Yamin Han ^1,2 Bin Lao ^1,2 Xuan Zheng ^1,2 Sheng Li ^1,2 Run-Wei Li ^1,2,3,4 Zhiming Wang ^1,2,3*

• ¹ CAS Key Laboratory of Magnetic Materials and Devices, Ningbo Institute of Materials Technology and Engineering, Chinese Academy of Sciences, Ningbo 315201, China, Ningbo, China
• ² Zhejiang Province Key Laboratory of Magnetic Materials and Application Technology, Ningbo Institute of Materials Technology and Engineering, Chinese Academy of Sciences, Ningbo 315201, China, Ningbo, China
• ³ Center of Materials Science and Optoelectronics Engineering, University of Chinese Academy of Sciences, Beijing, China
• ⁴ School of Future Technology, University of Chinese Academy of Sciences, Beijing, China

Transition metal oxides (TMOs) have emerged as promising candidates for spintronic applications due to their unique electronic properties and novel quantum states. The intricate interplay between strong spin-orbit coupling and electronic correlations in TMOs gives rise to distinct spin and orbital textures, leading to enhanced spin-momentum locking and efficient charge-spin interconversion. Remarkably, recent researches have unveiled the significant and highly tunable nature of charge-spin interconversion efficiency in TMOs, which can be manipulated through strategies such as electric field gating, epitaxial strain, and heterostructure engineering.
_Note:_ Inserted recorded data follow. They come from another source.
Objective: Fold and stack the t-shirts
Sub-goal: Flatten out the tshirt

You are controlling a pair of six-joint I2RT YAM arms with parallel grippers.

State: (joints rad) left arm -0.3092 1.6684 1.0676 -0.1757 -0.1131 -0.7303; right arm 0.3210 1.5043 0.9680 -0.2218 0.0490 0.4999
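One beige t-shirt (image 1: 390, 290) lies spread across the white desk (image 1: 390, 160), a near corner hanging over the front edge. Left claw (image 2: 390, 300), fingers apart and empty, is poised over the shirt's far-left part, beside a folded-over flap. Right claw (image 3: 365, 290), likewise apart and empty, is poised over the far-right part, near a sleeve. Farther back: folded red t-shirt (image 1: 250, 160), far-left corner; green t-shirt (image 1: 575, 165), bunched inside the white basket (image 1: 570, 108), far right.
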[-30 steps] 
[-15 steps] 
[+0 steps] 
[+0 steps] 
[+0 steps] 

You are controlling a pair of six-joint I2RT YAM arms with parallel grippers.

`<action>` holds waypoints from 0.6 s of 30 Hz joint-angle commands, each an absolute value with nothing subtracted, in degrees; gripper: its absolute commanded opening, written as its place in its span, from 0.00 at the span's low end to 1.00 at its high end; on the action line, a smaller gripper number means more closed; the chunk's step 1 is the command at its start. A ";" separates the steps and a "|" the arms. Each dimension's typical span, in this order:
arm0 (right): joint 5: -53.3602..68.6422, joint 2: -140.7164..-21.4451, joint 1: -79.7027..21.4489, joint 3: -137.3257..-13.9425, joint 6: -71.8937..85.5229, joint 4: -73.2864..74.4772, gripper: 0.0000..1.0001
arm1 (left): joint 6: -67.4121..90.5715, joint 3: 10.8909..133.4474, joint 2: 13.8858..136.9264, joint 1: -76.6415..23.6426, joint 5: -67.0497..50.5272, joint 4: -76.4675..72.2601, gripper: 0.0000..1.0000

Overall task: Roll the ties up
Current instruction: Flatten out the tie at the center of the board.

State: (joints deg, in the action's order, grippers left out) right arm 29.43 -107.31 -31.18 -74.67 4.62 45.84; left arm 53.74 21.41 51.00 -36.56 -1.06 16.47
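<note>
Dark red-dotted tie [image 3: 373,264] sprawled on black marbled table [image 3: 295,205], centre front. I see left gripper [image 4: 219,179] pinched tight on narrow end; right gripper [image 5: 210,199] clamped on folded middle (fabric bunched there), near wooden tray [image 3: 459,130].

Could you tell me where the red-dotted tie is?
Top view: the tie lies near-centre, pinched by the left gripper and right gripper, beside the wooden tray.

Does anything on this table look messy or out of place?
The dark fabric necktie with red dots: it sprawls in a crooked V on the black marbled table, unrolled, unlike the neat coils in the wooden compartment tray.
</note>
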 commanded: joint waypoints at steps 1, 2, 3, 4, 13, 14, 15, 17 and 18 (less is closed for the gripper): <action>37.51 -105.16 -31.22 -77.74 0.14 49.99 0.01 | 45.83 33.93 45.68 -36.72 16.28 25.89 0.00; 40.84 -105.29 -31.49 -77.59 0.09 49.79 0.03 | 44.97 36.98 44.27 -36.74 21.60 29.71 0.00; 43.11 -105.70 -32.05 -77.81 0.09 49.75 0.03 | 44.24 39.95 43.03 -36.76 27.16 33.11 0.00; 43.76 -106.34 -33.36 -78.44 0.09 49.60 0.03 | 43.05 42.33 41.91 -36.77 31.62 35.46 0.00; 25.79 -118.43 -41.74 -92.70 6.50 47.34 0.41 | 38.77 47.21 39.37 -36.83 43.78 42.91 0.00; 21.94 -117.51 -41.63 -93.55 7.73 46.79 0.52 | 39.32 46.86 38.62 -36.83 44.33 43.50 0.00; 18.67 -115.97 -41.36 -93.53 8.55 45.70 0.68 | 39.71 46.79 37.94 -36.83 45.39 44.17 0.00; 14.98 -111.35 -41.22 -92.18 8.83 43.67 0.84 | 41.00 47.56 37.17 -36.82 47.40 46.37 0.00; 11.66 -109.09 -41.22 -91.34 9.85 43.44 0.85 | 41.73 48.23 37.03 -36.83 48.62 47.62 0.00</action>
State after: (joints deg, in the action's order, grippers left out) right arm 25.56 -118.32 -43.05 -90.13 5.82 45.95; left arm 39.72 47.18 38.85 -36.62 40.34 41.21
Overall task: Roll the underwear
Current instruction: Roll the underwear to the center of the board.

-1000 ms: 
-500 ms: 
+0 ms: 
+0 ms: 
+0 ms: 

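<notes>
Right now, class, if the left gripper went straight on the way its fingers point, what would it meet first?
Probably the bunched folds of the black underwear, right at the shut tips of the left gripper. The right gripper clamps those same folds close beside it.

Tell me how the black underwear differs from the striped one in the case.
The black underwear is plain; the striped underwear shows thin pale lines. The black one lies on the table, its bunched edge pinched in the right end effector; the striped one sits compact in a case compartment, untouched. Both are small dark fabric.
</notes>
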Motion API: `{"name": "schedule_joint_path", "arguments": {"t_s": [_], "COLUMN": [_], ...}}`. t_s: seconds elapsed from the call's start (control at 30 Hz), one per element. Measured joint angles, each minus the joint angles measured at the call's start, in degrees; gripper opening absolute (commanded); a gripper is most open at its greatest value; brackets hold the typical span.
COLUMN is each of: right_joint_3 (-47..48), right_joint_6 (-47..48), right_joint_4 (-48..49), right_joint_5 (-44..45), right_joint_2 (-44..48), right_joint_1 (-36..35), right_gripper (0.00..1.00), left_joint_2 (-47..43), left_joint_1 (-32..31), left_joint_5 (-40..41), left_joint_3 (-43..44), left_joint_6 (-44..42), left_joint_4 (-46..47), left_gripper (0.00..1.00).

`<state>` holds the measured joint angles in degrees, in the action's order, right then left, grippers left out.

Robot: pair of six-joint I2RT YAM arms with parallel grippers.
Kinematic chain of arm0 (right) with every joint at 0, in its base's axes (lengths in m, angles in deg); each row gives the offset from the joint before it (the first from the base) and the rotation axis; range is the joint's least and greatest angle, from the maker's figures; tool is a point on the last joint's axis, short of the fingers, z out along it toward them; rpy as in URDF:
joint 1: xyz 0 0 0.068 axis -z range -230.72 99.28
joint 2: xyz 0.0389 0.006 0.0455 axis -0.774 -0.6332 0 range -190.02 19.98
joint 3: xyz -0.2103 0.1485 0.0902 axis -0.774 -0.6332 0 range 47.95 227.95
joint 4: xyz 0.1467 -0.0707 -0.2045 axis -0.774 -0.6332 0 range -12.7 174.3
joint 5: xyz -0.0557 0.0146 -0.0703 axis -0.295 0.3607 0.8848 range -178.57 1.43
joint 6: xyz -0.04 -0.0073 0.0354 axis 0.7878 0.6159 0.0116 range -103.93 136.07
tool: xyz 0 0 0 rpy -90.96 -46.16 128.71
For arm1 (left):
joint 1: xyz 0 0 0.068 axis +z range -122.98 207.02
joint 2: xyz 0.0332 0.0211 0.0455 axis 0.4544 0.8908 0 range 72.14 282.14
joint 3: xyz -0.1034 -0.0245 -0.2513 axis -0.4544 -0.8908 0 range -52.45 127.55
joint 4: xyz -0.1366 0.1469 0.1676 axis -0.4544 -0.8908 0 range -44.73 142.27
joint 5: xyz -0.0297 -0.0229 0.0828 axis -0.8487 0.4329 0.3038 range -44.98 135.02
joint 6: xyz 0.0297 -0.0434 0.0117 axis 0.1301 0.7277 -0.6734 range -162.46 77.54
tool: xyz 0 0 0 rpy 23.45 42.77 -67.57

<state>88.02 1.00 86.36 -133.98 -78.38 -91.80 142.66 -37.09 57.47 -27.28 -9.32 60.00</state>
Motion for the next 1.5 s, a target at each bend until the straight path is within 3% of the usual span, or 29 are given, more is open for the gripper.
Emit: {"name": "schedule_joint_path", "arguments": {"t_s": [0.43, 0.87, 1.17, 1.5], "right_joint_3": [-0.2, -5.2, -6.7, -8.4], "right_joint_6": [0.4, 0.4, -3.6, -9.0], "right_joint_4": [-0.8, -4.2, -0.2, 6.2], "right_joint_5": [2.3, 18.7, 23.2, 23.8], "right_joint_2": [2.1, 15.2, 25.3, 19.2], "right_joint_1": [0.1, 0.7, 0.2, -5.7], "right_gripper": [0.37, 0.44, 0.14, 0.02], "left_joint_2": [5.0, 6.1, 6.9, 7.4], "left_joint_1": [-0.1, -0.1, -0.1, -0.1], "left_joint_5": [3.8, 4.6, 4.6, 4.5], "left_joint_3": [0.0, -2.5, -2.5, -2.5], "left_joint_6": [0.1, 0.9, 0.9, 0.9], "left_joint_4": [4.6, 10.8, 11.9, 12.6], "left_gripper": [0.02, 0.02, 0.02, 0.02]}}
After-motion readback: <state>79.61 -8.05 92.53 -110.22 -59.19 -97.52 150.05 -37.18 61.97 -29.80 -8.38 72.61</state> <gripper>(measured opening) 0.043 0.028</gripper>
This review provides a comprehensive overview of the recent advances in understanding the electronic band structures of TMOs and their correlation with charge-spin interconversion mechanisms. We summarize the tunability of these properties through various experimental approaches and discuss the potential implications for spintronic device applications. The insights gained from this review can guide future research efforts towards the development of high-performance, energy-efficient spintronic devices based on TMOs.